* [TO DO]: Your answer must be an exact copy of every record.

━━━━━━━━━━

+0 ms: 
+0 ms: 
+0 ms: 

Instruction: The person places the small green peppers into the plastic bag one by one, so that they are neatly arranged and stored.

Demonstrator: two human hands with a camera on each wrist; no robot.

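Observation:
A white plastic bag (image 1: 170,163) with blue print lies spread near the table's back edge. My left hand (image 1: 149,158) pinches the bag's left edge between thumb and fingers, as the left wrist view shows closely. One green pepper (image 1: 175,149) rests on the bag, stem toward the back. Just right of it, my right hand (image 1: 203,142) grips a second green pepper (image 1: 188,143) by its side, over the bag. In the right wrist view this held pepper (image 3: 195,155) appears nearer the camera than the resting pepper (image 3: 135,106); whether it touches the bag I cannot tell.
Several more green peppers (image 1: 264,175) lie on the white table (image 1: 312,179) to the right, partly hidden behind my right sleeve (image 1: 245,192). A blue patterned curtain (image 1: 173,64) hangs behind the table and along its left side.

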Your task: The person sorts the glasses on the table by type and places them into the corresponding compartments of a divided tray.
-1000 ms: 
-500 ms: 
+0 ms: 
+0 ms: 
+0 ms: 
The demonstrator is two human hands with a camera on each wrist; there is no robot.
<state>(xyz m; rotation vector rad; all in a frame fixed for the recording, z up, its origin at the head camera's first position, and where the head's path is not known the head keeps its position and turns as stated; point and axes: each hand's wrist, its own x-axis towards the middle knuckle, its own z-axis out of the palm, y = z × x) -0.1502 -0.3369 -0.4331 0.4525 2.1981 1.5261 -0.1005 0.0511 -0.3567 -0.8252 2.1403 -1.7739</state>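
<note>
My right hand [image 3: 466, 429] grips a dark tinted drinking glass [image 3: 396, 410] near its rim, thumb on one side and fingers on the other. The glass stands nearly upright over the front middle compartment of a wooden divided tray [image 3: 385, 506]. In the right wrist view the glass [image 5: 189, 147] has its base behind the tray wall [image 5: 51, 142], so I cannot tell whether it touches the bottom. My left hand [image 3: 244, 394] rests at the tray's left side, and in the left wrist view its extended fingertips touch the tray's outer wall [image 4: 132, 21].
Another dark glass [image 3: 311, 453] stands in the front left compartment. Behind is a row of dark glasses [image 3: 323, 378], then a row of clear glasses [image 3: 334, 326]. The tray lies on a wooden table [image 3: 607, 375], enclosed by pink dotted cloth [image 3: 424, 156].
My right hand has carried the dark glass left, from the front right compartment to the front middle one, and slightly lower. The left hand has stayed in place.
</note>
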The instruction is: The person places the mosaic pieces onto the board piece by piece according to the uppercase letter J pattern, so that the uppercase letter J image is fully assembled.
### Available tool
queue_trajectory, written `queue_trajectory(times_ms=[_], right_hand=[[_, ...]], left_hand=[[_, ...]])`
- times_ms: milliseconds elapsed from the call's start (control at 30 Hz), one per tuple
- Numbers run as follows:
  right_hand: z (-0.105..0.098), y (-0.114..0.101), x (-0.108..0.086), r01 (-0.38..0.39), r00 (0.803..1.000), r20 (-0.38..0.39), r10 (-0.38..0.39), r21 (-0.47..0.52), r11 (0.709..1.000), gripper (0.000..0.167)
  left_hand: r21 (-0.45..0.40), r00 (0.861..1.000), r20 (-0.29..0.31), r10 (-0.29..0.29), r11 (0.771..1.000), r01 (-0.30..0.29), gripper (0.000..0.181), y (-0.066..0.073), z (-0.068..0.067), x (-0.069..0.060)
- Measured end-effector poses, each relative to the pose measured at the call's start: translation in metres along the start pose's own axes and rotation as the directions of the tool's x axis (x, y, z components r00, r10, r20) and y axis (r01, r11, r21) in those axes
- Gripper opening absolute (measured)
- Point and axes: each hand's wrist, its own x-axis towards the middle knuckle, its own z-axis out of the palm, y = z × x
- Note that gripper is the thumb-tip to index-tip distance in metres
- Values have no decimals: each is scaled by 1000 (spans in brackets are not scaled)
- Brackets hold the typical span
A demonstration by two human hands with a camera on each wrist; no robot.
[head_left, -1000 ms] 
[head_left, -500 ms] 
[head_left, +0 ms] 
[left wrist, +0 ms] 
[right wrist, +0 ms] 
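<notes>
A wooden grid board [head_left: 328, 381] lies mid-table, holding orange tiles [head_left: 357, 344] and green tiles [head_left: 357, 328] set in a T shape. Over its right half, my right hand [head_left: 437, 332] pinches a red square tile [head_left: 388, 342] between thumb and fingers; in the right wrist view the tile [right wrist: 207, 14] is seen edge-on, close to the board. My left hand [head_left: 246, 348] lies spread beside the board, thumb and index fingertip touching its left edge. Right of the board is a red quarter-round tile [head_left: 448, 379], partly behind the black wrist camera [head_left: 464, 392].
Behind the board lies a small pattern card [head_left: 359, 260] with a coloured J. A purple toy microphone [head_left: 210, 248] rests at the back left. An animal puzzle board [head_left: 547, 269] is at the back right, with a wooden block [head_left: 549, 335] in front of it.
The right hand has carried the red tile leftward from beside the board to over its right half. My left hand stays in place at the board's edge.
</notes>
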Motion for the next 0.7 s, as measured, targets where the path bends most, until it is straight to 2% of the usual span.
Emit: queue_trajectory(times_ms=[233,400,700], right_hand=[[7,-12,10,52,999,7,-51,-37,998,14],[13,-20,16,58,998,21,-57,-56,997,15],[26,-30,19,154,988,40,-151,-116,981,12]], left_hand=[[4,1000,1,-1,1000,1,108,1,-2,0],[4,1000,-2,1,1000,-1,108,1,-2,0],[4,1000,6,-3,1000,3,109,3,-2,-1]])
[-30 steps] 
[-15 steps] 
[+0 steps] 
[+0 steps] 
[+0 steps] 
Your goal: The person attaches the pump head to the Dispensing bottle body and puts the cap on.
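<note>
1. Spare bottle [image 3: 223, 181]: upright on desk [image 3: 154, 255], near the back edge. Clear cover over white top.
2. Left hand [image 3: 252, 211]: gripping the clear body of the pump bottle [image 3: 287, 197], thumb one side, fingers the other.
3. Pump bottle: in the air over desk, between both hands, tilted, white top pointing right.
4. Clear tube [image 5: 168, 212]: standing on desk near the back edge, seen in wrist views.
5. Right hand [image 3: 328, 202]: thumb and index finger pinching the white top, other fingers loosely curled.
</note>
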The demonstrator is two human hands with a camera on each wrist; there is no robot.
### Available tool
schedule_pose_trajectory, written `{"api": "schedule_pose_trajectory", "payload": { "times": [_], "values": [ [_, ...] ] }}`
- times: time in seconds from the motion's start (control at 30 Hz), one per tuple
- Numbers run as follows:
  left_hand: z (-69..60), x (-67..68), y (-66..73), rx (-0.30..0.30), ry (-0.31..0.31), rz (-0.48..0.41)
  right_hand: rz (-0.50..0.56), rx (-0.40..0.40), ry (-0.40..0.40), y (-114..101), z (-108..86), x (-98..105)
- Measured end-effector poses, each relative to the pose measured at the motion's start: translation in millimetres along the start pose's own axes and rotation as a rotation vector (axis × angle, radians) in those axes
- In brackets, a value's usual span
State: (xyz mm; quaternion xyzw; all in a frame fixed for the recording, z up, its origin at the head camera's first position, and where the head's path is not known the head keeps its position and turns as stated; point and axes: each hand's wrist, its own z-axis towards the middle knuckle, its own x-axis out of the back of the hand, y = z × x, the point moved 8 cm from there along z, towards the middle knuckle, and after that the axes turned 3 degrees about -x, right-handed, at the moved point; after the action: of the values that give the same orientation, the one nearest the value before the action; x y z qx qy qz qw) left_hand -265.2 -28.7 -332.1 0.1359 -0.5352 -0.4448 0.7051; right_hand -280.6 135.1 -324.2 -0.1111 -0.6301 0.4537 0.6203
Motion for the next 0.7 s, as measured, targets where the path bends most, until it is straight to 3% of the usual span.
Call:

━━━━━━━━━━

* [RESPONSE AREA]:
+0 ms: 
+0 ms: 
+0 ms: 

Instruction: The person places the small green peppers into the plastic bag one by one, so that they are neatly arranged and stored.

Demonstrator: two human hands with a camera on each wrist; no robot.

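Observation:
A white plastic bag (image 1: 170,163) with blue print lies spread near the table's back edge. My left hand (image 1: 149,158) pinches the bag's left edge between thumb and fingers, as the left wrist view shows closely. One green pepper (image 1: 175,149) rests on the bag, stem toward the back. Just right of it, my right hand (image 1: 203,142) grips a second green pepper (image 1: 188,143) by its side, over the bag. In the right wrist view this held pepper (image 3: 195,155) appears nearer the camera than the resting pepper (image 3: 135,106); whether it touches the bag I cannot tell.
Several more green peppers (image 1: 264,175) lie on the white table (image 1: 312,179) to the right, partly hidden behind my right sleeve (image 1: 245,192). A blue patterned curtain (image 1: 173,64) hangs behind the table and along its left side.
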
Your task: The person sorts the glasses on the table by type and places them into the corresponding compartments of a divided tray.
-1000 ms: 
-500 ms: 
+0 ms: 
+0 ms: 
+0 ms: 
The demonstrator is two human hands with a camera on each wrist; there is no robot.
<state>(xyz m; rotation vector rad; all in a frame fixed for the recording, z up, its origin at the head camera's first position, and where the head's path is not known the head keeps its position and turns as stated; point and axes: each hand's wrist, its own x-axis towards the middle knuckle, its own z-axis out of the palm, y = z × x) -0.1502 -0.3369 -0.4331 0.4525 2.1981 1.5261 -0.1005 0.0511 -0.3567 -0.8252 2.1403 -1.7739</state>
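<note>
My right hand [image 3: 466, 429] grips a dark tinted drinking glass [image 3: 396, 410] near its rim, thumb on one side and fingers on the other. The glass stands nearly upright over the front middle compartment of a wooden divided tray [image 3: 385, 506]. In the right wrist view the glass [image 5: 189, 147] has its base behind the tray wall [image 5: 51, 142], so I cannot tell whether it touches the bottom. My left hand [image 3: 244, 394] rests at the tray's left side, and in the left wrist view its extended fingertips touch the tray's outer wall [image 4: 132, 21].
Another dark glass [image 3: 311, 453] stands in the front left compartment. Behind is a row of dark glasses [image 3: 323, 378], then a row of clear glasses [image 3: 334, 326]. The tray lies on a wooden table [image 3: 607, 375], enclosed by pink dotted cloth [image 3: 424, 156].
My right hand has carried the dark glass left, from the front right compartment to the front middle one, and slightly lower. The left hand has stayed in place.
</note>
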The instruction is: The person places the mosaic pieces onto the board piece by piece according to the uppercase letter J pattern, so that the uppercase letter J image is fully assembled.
### Available tool
queue_trajectory, written `queue_trajectory(times_ms=[_], right_hand=[[_, ...]], left_hand=[[_, ...]])`
- times_ms: milliseconds elapsed from the call's start (control at 30 Hz), one per tuple
- Numbers run as follows:
  right_hand: z (-0.105..0.098), y (-0.114..0.101), x (-0.108..0.086), r01 (-0.38..0.39), r00 (0.803..1.000), r20 (-0.38..0.39), r10 (-0.38..0.39), r21 (-0.47..0.52), r11 (0.709..1.000), gripper (0.000..0.167)
  left_hand: r21 (-0.45..0.40), r00 (0.861..1.000), r20 (-0.29..0.31), r10 (-0.29..0.29), r11 (0.771..1.000), r01 (-0.30..0.29), gripper (0.000..0.181), y (-0.066..0.073), z (-0.068..0.067), x (-0.069..0.060)
- Measured end-effector poses, each relative to the pose measured at the call's start: translation in metres along the start pose's own axes and rotation as the directions of the tool's x axis (x, y, z components r00, r10, r20) and y axis (r01, r11, r21) in those axes
- Gripper opening absolute (measured)
- Point and axes: each hand's wrist, its own x-axis towards the middle knuckle, its own z-axis out of the palm, y = z × x
- Note that gripper is the thumb-tip to index-tip distance in metres
- Values have no decimals: each is scaled by 1000 (spans in brackets are not scaled)
- Brackets hold the typical span
A demonstration by two human hands with a camera on each wrist; no robot.
[head_left, -1000 ms] 
[head_left, -500 ms] 
[head_left, +0 ms] 
[left wrist, +0 ms] 
[right wrist, +0 ms] 
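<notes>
A wooden grid board [head_left: 328, 381] lies mid-table, holding orange tiles [head_left: 357, 344] and green tiles [head_left: 357, 328] set in a T shape. Over its right half, my right hand [head_left: 437, 332] pinches a red square tile [head_left: 388, 342] between thumb and fingers; in the right wrist view the tile [right wrist: 207, 14] is seen edge-on, close to the board. My left hand [head_left: 246, 348] lies spread beside the board, thumb and index fingertip touching its left edge. Right of the board is a red quarter-round tile [head_left: 448, 379], partly behind the black wrist camera [head_left: 464, 392].
Behind the board lies a small pattern card [head_left: 359, 260] with a coloured J. A purple toy microphone [head_left: 210, 248] rests at the back left. An animal puzzle board [head_left: 547, 269] is at the back right, with a wooden block [head_left: 549, 335] in front of it.
The right hand has carried the red tile leftward from beside the board to over its right half. My left hand stays in place at the board's edge.
</notes>
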Motion for the next 0.7 s, as measured, targets where the path bends most, until it is straight to 2% of the usual span.
Emit: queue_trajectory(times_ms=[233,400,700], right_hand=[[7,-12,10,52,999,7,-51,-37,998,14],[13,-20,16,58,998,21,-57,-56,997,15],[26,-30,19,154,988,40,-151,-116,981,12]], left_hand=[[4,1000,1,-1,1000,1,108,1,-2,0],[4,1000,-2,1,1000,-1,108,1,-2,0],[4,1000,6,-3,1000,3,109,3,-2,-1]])
[-30 steps] 
[-15 steps] 
[+0 steps] 
[+0 steps] 
[+0 steps] 
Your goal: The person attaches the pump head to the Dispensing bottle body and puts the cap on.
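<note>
1. Spare bottle [image 3: 223, 181]: upright on desk [image 3: 154, 255], near the back edge. Clear cover over white top.
2. Left hand [image 3: 252, 211]: gripping the clear body of the pump bottle [image 3: 287, 197], thumb one side, fingers the other.
3. Pump bottle: in the air over desk, between both hands, tilted, white top pointing right.
4. Clear tube [image 5: 168, 212]: standing on desk near the back edge, seen in wrist views.
5. Right hand [image 3: 328, 202]: thumb and index finger pinching the white top, other fingers loosely curled.
</note>
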The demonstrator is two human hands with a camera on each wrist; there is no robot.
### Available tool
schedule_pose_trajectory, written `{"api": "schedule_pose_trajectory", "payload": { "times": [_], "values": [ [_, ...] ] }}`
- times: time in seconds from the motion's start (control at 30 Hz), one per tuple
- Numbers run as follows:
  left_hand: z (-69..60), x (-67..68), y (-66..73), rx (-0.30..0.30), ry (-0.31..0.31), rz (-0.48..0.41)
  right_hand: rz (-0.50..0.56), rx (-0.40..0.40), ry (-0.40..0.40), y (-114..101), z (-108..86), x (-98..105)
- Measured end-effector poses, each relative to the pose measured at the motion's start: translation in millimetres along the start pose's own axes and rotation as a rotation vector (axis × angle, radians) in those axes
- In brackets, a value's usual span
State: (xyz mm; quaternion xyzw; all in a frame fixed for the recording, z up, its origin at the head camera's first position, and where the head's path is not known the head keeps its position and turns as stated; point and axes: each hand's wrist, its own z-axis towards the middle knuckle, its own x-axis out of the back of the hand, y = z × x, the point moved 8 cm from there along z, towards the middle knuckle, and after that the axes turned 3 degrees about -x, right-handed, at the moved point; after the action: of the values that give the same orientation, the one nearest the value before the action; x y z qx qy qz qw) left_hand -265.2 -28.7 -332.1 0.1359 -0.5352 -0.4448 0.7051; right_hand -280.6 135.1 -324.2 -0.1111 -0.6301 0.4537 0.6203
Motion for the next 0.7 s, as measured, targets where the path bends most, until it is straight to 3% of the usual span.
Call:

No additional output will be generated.